Esse histórico de resistência ao programa ocorre em um contexto preocupante: o Brasil é o maior consumidor mundial de agrotóxicos; em 2022, por exemplo, usou mais de 800 mil toneladas, o que representa 22% do total global. Entre 2000 e 2023, o uso desses produtos cresceu 365%, muito acima do crescimento econômico do país.
Pesquisas apontam que a exposição a agrotóxicos provoca sérios danos à saúde, incluindo intoxicações agudas, danos ao DNA, aumento do risco de câncer, distúrbios hormonais, abortos espontâneos e doenças neurológicas. Um estudo recente da Universidade Federal da Paraíba (UFPB) identificou que trabalhadores rurais expostos apresentam níveis significativamente maiores de danos genéticos, associados a envelhecimento precoce e doenças degenerativas.
Além disso, a Anvisa monitora resíduos dessas substâncias em alimentos consumidos pela população, reforçando os riscos de contaminação alimentar. Organizações como a Abrasco alertam que cerca de um terço dos alimentos consumidos no Brasil está contaminado por agrotóxicos.
Além dos impactos à saúde, o uso intensivo de agrotóxicos está associado a práticas agrícolas que dependem de monoculturas e alta mecanização, que, por sua vez, requerem grandes quantidades de fertilizantes sintéticos.
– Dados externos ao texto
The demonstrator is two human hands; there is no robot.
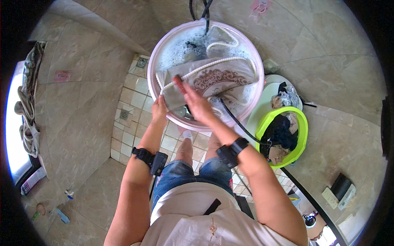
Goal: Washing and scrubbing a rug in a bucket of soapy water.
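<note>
A round pink basin holds soapy water and a wet beige cloth with a brown ornamental print and white beaded trim. My left hand pinches the cloth's edge at the basin's lower left rim. In my right hand is a reddish-brown scrubbing brush, held over the cloth beside the trim; the hand is slightly blurred. A black cord or hose runs from the cloth across the basin's rim, close to my right wrist. Dark fabric lies in the suds farther back.
Right of the basin, a lime-green tub holds dark and beige clothes. Behind it, more small garments lie on a pale lid or stool. Black hoses hang at the basin's far rim. Floor drains lie in the tiles at left.
</note>
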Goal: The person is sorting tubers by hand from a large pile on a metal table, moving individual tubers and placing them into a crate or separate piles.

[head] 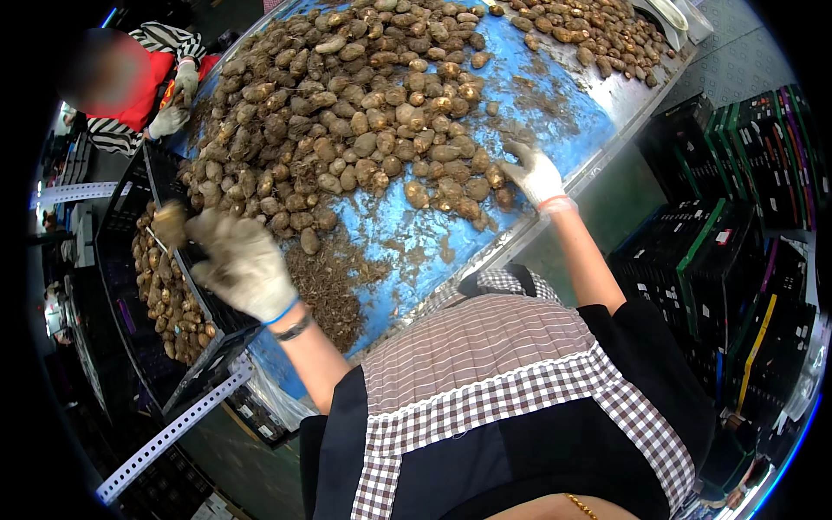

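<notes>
My left hand (240,263), in a soiled white knit glove, is blurred over the near-left side of the table, fingers spread. Just past its fingertips is a blurred brown corm (170,224), apparently apart from the hand, above the rim of a black plastic crate (218,341). Inside that crate lie many small taro-like corms (172,292). My right hand (536,174), also gloved, is at the right edge of a large heap of rooty corms (338,110). Its fingers are apart, and its thumb side is close to or touching the outermost corms.
Blue sheeting (416,240) covers the metal-edged table (520,227), strewn with root debris (325,286). A second corm pile (585,29) lies at the far right. Another gloved person (140,84) works at the left. Stacked black crates (689,260) stand right; a perforated metal bar (175,432) juts out lower left.
</notes>
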### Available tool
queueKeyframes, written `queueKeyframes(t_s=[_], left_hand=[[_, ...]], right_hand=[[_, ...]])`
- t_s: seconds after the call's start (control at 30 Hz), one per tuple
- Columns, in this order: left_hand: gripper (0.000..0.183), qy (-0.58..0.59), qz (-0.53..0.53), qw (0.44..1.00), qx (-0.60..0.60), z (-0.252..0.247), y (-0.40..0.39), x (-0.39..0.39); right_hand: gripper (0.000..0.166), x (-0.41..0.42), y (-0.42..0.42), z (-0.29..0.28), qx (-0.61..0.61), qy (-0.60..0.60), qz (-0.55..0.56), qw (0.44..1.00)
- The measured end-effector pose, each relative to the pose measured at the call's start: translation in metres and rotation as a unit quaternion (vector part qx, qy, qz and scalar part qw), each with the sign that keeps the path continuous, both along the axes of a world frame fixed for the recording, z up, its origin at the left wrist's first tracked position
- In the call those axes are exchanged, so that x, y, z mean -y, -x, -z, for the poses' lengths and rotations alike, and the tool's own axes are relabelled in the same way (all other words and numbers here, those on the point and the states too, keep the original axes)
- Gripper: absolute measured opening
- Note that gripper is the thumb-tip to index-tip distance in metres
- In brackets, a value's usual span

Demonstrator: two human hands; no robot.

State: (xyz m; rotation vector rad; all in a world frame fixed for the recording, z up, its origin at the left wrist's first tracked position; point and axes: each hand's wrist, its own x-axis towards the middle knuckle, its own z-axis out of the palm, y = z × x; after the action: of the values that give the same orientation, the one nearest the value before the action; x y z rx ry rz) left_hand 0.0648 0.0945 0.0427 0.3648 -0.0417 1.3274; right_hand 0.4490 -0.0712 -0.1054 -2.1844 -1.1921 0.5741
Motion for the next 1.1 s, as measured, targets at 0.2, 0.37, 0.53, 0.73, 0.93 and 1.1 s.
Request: queueKeyframes(t_s=[0.2, 0.37, 0.53, 0.73, 0.93, 1.1], left_hand=[[0.043, 0.017, 0.083, 0.987, -0.138, 0.016, -0.021, 0.01], [0.034, 0.076, 0.108, 0.865, -0.484, 0.064, -0.074, 0.061], [0.056, -0.078, 0.076, 0.78, -0.616, 0.062, -0.117, 0.09], [0.049, -0.314, -0.071, 0.679, -0.659, 0.049, -0.134, 0.088], [0.026, -0.411, -0.187, 0.585, -0.674, 0.039, -0.14, 0.088], [0.025, -0.365, -0.215, 0.544, -0.724, 0.045, -0.139, 0.084]], right_hand=[[0.062, 0.004, 0.014, 0.01, 0.135, 0.093, -0.111, 0.98], [0.056, 0.002, 0.015, -0.016, 0.006, -0.02, -0.115, 0.993], [0.06, -0.006, 0.058, -0.088, -0.443, -0.113, -0.15, 0.877], [0.07, -0.008, 0.091, -0.095, -0.551, -0.176, -0.141, 0.804], [0.046, -0.022, 0.111, -0.1, -0.565, -0.089, 0.01, 0.82], [0.039, -0.028, 0.131, -0.081, -0.341, -0.248, -0.058, 0.905]])
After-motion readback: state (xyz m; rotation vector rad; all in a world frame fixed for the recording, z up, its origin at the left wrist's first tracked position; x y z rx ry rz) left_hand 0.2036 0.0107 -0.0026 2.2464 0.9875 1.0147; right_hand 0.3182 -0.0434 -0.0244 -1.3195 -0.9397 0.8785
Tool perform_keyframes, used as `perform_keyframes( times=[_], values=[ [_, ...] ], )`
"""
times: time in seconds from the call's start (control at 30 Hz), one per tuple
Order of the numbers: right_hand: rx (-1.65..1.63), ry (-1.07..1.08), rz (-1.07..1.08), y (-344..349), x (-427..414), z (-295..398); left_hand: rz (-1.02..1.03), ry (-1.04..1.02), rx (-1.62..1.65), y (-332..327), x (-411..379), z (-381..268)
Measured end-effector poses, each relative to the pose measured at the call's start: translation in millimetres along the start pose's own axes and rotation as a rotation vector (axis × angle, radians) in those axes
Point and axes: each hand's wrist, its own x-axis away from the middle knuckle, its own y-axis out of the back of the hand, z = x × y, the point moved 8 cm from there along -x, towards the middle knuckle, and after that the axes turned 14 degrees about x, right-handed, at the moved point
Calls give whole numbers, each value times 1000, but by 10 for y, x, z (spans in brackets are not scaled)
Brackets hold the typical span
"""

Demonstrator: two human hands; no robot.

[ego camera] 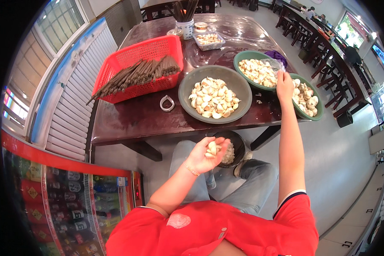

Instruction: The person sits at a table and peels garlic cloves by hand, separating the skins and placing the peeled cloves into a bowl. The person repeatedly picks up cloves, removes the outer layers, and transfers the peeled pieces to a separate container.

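Note:
My left hand (202,157) is cupped palm up above my lap, with several peeled garlic cloves (212,149) in it. My right hand (285,85) reaches to the right side of the table, fingers close together at the rim of a green bowl of garlic cloves (257,72). Clear plastic film (274,65) lies by its fingertips; whether they pinch anything is hidden. Partly behind the right wrist stands a second green bowl with whole garlic bulbs (305,99). Nearer the table's middle, a wide grey bowl (187,105) holds a heap of pale cloves (212,97).
A red plastic basket (131,91) of dark chopsticks stands left, near a white ring-shaped band (167,103). Behind are a clear tub of cloves (208,41) and a chopstick holder (185,29). Below the table edge, a dark bin (238,144) holds peelings. A drinks fridge (67,198) stands left.

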Motion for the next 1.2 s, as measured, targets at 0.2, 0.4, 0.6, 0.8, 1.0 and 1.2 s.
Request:
perform_keyframes(
  times=[0.2, 0.4, 0.6, 0.8, 1.0, 1.2],
  values=[
    [-576, 89, 44, 7, 500, 310, 233, 167, -203, -514, 63, 127],
    [-378, 319, 221, -259, 559, 939, 227, -1042, -1521, -1706, 16, -836],
    [115, -7, 238, -510, -90, 144, -41, -1318, -2644, -2014, -229, -943],
    [136, 139, 638, -867, -130, 188, 288, -1285, -2511, -2193, -271, -1097],
    [-441, -9, 615, -790, -56, 202, 359, -1398, -2141, -2271, -24, -1252],
    [-741, -90, 652, -620, -57, 146, 488, -1742, -2245, -2247, 257, -738]
  ],
)
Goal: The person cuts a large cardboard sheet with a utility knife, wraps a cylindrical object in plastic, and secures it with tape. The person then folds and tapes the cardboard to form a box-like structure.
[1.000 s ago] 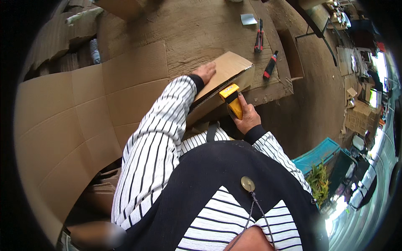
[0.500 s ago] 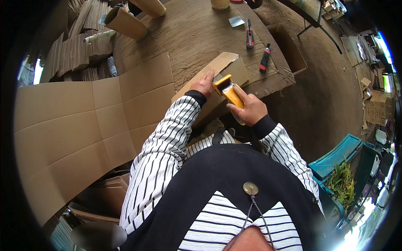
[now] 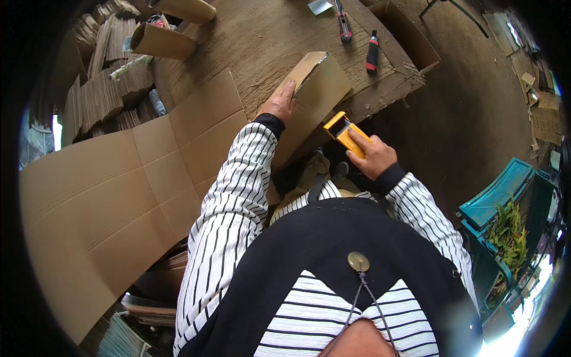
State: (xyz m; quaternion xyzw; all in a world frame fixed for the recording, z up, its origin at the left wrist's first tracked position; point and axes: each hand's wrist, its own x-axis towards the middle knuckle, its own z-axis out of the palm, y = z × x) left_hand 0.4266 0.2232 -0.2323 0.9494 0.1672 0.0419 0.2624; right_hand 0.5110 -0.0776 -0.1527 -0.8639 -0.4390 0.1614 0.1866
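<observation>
My left hand (image 3: 279, 106) rests on a folded-up flap of the large brown cardboard sheet (image 3: 107, 172), its fingers stretched along the flap and its thumb partly hidden. That flap rises at a slant over the table's near edge, beside a cut cardboard end (image 3: 324, 80). To the right, my right hand (image 3: 375, 156) is closed around a yellow hand-held tool (image 3: 351, 137) with a square head and a dark opening; its exact kind I cannot make out. The tool is apart from the cardboard, just off its right side.
On the wooden table (image 3: 262, 47) lie two red-and-black utility knives (image 3: 343, 27), a small metal plate (image 3: 320, 7) and cardboard tubes (image 3: 163, 43). Stacked cardboard (image 3: 98, 95) stands at left. A cardboard box (image 3: 410, 35) is beyond the table corner; a teal bin (image 3: 496, 196) holds plants.
My right hand has drawn the yellow tool away from the cardboard, to the right and down. My left hand stays on the flap. The view has shifted slightly.
</observation>
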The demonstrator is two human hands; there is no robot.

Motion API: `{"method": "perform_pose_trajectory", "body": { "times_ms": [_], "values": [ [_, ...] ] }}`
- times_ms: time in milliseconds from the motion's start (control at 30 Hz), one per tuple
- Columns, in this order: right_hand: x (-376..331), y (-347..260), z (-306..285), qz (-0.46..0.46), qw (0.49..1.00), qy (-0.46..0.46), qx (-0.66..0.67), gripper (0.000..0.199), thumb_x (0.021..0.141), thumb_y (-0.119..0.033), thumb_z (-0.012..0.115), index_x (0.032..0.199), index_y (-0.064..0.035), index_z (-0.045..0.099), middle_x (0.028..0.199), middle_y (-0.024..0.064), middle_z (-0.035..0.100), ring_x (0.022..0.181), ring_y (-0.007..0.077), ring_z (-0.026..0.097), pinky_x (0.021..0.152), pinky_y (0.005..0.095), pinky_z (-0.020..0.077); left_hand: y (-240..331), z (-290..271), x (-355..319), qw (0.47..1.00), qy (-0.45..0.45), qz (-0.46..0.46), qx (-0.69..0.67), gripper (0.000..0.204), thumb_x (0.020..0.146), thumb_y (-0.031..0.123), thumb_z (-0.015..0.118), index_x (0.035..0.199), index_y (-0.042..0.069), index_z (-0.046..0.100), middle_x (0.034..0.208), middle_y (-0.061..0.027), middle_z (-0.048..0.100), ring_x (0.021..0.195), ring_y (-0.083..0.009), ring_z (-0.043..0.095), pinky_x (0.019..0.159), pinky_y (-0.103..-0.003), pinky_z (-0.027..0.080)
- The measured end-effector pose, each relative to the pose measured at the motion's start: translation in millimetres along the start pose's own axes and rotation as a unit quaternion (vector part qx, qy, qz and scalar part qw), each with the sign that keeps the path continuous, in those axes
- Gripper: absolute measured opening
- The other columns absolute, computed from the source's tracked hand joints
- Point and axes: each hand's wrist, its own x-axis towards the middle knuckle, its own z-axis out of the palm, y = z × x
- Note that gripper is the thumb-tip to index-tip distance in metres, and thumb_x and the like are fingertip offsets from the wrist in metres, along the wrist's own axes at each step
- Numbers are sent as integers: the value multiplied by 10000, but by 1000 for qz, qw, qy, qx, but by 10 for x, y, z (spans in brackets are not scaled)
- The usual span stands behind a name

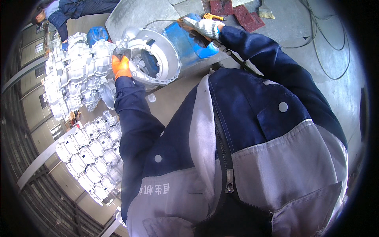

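A silvery cast metal housing point(171, 65) with a wide round opening lies on the bench in front of me. My left hand point(121, 67), in an orange glove, grips its left edge; a dark piece by the fingertips is too unclear to name. To the right, my right hand point(206, 27), in a white knit glove, is closed around a dark air tool point(200, 39). A hose point(237, 59) runs from the tool's fitting back under my right arm. Blue sheeting point(179, 41) lies beneath the tool, between it and the housing.
A yellow-handled tool point(213, 16), dark red pads point(242, 17) and a flat brush point(266, 10) lie on the far bench. Loose cables point(341, 43) loop at right. Cast housings point(75, 75) are stacked at left, with several more point(92, 158) below. A co-worker point(63, 15) bends over the stack.
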Motion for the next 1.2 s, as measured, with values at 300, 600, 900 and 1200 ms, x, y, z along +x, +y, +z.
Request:
{"method": "perform_pose_trajectory", "body": {
  "times_ms": [300, 600, 900, 1200],
  "values": [
    [97, 86, -50, -12, 1000, -6, -2, 675, 793, -681, 466, 907, -26, 582, 695, 90, 583, 505, 164, 558, 452, 277, 471, 89, 32, -71, 995, -30, -3, -97, 505, 701, 159, 773, 1130, 1, 557, 1039, -76, 615, 884, -161, 567, 780, -293, 445],
    [315, 406, -328, 15, 992, -15, 124, 629, 778, -636, 555, 998, -48, 579, 765, 120, 630, 545, 175, 612, 483, 275, 523, 168, 43, -94, 996, -22, -17, -90, 480, 710, 108, 763, 1139, 31, 561, 1012, -39, 622, 895, -156, 572, 795, -287, 444],
    [325, 574, -429, -21, 989, -14, 144, 554, 836, -590, 511, 989, -62, 580, 741, 101, 618, 550, 174, 600, 490, 301, 515, 232, 50, -119, 997, -18, -17, -71, 449, 723, 97, 751, 1126, 18, 570, 1007, -45, 622, 887, -153, 571, 786, -286, 450],
    [318, 478, -403, 64, 992, -30, 106, 523, 839, -624, 465, 919, -120, 579, 689, 56, 579, 465, 162, 510, 425, 354, 429, 263, 60, -122, 997, -23, -16, -76, 468, 718, 81, 750, 1139, 10, 560, 1031, -55, 617, 902, -161, 572, 801, -286, 447]
  ]
}}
Esses fertilizantes nitrogenados liberam óxido nitroso (N2O), um gás com potencial de aquecimento global cerca de 300 vezes maior que o CO2, segundo estudos do Karlsruhe Institute of Technology (KIT) e relatórios internacionais como o da ONU.
Para os movimentos sociais, a instalação do Comitê Gestor do Pronara, prevista para os próximos dias, será fundamental para garantir a transparência, o monitoramento e a implementação das ações que podem transformar a realidade da agricultura brasileira, protegendo a saúde da população e a preservação ambiental.
“O caminho que precisamos percorrer para avançar na proteção da sociedade é a reforma agrária, subsídios e fomento à agroecologia, banimento dos agrotóxicos banidos em outros lugares do mundo, legislações protetivas, acesso à cultura, educação. Mais políticas públicas de redução de agrotóxicos e o fim da isenção fiscal aos agrotóxicos”, analisa Pivato.